WHS Questions

rbxslvr

New Member
I'm looking into buying a copy of Windows Home Server for my old system(3.2gHz Pentium 4, 3gb DDR2), along with a new 1.5tb HDD (thank you Black Friday!). I'm really interested in some of the backup/data centralization features of it. What I really want to know though, is how the Terminal Server service works. I'd like to use the server to convert video files from a workstation. If I log on to the server as a terminal, I should be able to do this, right? And, do I have to pay extra to buy client licenses for terminal server seperate? Or is it an included feature with the client licenses.:confused:

Ohhh... also, is there a way to setup a terminal server that takes advantage of all of the processing power available on the network. I'm focusing mostly on video processing, but each PC wouldn't have to work on the same process/thread. I just want them distributed. I don't think that can be done with WHS, but is there some other way to accomplish it?
 
Terminal services doesn't do exactly what you're talking about. What terminal services is for is for a centralized server to host RDP sessions for users on remote clients. For example say you have a small business with several clients though out the work area each a small inexpensive computer and one large central server.

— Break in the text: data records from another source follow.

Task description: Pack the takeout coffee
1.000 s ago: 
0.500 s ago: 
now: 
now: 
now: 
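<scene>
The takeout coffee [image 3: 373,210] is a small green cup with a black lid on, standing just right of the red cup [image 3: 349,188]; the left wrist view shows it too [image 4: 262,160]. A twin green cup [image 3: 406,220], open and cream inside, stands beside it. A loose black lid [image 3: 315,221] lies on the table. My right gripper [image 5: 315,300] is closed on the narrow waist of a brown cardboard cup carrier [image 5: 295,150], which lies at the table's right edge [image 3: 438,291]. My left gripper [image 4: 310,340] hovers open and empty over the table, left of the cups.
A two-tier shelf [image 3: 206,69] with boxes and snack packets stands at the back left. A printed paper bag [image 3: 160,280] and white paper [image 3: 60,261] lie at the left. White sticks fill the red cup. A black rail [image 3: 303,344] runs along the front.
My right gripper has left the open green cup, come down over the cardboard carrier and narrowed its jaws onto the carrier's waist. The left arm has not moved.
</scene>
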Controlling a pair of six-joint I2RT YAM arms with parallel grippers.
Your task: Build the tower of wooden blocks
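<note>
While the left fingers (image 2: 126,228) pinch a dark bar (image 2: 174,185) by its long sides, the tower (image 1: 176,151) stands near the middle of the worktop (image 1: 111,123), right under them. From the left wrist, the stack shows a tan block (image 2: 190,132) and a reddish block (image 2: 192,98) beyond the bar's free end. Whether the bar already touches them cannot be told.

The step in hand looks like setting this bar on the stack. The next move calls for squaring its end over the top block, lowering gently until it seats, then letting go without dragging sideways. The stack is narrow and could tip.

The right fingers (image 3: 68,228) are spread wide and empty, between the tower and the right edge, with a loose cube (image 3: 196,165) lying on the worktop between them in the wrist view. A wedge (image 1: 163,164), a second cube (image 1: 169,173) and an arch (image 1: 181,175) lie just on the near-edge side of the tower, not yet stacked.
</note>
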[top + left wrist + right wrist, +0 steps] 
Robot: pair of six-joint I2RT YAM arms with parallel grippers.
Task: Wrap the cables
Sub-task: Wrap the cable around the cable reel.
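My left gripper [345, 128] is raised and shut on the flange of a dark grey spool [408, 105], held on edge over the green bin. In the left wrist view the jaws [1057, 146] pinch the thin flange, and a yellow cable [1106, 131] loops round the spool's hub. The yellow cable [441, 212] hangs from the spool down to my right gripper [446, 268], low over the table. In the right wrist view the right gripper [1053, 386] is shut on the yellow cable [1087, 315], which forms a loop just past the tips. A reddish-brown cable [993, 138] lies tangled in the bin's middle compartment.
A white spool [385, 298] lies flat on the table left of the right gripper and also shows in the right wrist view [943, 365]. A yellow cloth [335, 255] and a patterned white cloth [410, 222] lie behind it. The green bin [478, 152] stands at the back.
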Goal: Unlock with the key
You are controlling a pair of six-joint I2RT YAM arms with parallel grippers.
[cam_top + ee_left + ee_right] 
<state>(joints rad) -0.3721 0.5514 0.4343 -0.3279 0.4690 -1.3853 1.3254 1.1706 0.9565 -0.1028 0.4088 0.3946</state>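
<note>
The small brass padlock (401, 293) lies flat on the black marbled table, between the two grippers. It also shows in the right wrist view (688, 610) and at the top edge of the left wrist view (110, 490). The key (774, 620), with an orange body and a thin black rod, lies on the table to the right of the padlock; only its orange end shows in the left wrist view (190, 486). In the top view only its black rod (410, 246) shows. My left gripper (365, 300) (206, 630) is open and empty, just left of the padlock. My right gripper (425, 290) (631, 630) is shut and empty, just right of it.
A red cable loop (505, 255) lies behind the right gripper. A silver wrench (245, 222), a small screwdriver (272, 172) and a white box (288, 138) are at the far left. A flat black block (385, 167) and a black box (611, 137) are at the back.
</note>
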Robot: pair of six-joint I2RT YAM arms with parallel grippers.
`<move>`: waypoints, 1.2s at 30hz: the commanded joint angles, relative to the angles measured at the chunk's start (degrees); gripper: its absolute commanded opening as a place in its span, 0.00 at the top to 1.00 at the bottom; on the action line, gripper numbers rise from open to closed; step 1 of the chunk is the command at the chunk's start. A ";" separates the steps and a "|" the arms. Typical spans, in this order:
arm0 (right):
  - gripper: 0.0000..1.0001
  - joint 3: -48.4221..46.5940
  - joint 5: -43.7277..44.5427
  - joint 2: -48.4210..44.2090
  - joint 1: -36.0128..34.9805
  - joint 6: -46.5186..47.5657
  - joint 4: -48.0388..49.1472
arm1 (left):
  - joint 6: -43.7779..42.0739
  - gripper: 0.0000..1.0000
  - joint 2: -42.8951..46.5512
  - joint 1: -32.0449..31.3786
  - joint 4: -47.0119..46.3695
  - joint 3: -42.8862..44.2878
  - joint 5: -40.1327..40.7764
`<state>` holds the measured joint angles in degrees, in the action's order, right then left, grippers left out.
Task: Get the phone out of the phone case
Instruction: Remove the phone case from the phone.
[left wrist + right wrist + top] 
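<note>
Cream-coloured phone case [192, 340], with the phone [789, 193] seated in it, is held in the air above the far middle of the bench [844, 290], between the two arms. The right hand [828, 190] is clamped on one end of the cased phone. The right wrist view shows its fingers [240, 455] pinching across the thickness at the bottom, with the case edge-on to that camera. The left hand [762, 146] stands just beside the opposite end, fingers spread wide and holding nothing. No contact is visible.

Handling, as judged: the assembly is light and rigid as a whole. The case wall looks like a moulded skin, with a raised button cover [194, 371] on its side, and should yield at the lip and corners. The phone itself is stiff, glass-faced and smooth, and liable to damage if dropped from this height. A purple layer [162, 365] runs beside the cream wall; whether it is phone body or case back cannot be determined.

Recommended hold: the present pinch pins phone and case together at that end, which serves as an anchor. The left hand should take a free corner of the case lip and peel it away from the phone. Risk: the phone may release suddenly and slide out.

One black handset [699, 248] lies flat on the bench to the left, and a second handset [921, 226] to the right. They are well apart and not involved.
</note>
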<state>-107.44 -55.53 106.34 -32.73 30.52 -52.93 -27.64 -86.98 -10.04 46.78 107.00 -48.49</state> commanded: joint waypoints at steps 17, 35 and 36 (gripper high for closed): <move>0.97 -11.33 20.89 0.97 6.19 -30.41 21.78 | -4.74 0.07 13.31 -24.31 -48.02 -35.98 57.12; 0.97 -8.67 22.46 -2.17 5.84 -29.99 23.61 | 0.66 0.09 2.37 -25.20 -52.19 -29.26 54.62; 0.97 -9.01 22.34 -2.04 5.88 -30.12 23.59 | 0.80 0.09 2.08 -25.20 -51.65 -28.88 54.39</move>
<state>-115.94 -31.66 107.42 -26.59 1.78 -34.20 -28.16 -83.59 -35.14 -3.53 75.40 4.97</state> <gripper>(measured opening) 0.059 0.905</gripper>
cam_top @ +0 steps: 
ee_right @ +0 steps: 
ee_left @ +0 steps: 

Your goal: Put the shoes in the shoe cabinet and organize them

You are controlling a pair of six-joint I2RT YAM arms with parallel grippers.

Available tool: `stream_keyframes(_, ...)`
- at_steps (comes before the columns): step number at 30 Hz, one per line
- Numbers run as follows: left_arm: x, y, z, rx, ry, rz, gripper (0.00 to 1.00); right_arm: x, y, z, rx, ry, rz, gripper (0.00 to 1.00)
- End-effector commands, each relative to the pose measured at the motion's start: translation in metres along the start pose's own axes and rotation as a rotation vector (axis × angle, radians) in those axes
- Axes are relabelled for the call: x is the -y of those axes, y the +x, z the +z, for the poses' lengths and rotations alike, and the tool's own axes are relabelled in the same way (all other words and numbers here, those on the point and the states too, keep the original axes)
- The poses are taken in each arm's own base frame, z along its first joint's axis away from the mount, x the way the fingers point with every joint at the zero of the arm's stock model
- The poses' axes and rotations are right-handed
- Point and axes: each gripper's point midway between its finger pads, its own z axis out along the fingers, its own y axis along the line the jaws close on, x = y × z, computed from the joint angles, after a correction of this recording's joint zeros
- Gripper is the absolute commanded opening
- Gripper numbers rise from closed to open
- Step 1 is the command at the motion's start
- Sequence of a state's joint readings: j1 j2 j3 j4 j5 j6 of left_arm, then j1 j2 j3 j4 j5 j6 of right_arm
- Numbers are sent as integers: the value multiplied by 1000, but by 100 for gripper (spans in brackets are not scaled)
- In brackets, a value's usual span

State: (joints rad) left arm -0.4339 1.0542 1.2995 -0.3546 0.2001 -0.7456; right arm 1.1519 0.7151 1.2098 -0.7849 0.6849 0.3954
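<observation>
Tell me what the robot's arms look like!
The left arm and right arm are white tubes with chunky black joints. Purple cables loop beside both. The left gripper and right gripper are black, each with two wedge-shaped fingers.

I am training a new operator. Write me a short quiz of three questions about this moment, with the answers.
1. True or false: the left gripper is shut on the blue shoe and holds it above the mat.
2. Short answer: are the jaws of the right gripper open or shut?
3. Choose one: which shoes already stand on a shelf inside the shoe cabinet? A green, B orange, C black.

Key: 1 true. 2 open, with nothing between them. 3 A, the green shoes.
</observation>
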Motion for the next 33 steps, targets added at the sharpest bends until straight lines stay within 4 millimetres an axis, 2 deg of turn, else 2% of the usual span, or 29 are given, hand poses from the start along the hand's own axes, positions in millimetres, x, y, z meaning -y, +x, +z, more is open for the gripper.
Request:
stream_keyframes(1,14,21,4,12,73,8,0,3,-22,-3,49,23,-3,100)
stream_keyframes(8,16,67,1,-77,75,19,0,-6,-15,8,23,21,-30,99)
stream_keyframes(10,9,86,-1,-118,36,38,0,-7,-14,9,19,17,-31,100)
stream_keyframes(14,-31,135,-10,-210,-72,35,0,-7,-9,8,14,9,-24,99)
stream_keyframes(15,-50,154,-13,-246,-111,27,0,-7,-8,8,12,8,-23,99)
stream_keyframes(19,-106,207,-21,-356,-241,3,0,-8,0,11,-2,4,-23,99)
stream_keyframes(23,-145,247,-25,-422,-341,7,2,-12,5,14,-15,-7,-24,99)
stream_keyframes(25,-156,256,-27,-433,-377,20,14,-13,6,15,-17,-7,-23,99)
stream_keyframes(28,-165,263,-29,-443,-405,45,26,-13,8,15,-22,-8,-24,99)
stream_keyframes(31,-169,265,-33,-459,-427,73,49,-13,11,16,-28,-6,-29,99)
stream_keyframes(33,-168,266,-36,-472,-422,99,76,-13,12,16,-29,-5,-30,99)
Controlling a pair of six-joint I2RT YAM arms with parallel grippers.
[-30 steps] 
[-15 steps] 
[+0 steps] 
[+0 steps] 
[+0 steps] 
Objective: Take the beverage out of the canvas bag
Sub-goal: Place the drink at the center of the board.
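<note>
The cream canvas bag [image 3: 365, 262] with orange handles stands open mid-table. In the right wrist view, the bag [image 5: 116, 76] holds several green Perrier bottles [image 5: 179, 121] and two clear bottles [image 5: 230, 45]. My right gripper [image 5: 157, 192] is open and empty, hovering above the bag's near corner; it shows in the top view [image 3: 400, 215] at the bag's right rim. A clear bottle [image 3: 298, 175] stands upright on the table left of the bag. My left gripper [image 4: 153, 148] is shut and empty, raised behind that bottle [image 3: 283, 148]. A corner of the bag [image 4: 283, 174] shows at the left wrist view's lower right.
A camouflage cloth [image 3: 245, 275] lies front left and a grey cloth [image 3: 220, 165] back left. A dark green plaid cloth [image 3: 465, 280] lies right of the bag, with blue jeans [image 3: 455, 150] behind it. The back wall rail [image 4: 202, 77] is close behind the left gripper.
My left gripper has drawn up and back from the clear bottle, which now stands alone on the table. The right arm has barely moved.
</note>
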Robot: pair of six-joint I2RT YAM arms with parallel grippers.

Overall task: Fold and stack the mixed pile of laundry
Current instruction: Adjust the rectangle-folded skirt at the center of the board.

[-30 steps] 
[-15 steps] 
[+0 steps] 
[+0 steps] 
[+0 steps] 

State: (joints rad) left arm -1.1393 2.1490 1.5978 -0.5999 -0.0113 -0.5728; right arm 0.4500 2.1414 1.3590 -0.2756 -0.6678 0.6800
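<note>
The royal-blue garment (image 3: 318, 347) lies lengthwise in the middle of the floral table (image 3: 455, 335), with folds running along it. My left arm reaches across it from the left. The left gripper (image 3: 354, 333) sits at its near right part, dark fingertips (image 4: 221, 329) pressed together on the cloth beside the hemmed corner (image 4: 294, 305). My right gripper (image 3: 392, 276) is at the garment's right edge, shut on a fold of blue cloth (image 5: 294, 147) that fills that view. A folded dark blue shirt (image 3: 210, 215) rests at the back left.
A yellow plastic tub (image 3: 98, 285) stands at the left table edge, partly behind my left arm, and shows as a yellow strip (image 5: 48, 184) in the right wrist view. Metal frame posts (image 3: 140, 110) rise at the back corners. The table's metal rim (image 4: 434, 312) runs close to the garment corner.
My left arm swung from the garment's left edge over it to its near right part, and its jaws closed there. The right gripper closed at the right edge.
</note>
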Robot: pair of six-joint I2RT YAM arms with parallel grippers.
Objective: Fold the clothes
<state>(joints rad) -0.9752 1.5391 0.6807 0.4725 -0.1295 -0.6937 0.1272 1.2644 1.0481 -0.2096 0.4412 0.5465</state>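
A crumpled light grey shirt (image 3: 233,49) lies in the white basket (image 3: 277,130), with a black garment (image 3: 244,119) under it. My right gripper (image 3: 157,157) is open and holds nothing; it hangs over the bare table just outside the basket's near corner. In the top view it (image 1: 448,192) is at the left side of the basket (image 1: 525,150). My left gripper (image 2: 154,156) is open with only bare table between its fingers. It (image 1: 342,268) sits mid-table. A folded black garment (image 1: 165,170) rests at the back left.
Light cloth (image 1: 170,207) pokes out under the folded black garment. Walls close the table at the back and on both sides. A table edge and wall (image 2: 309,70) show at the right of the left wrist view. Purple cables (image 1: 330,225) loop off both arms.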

What those computer do when a user logs in is to establish a session with the server so essentially all of the applications that the user runs on their local machine are actually being run by the server. Pretty much one big Remote Desktop connection. The difference between Terminal Services and just standard remote desktop is that Terminal Services allows you to support many users at once where as the admin portion of RDP only allows two simultaneious connections (only one connection on xp) So to answer your question it doesn't seem like you'll need terminal services in order to do what you want to do because you'll only need one perhaps two sessions. As for the latter of your two questions, I really don't know how you'd go about doing that. It would be really cool so let us know if you figure out a way.
 
I'd like to use the server to convert video files from a workstation.
Ohhh... also, is there a way to setup a terminal server that takes advantage of all of the processing power available on the network.

I'd recommend reading avsforum.
This is too vague to answer for me. (convert? network processing power?)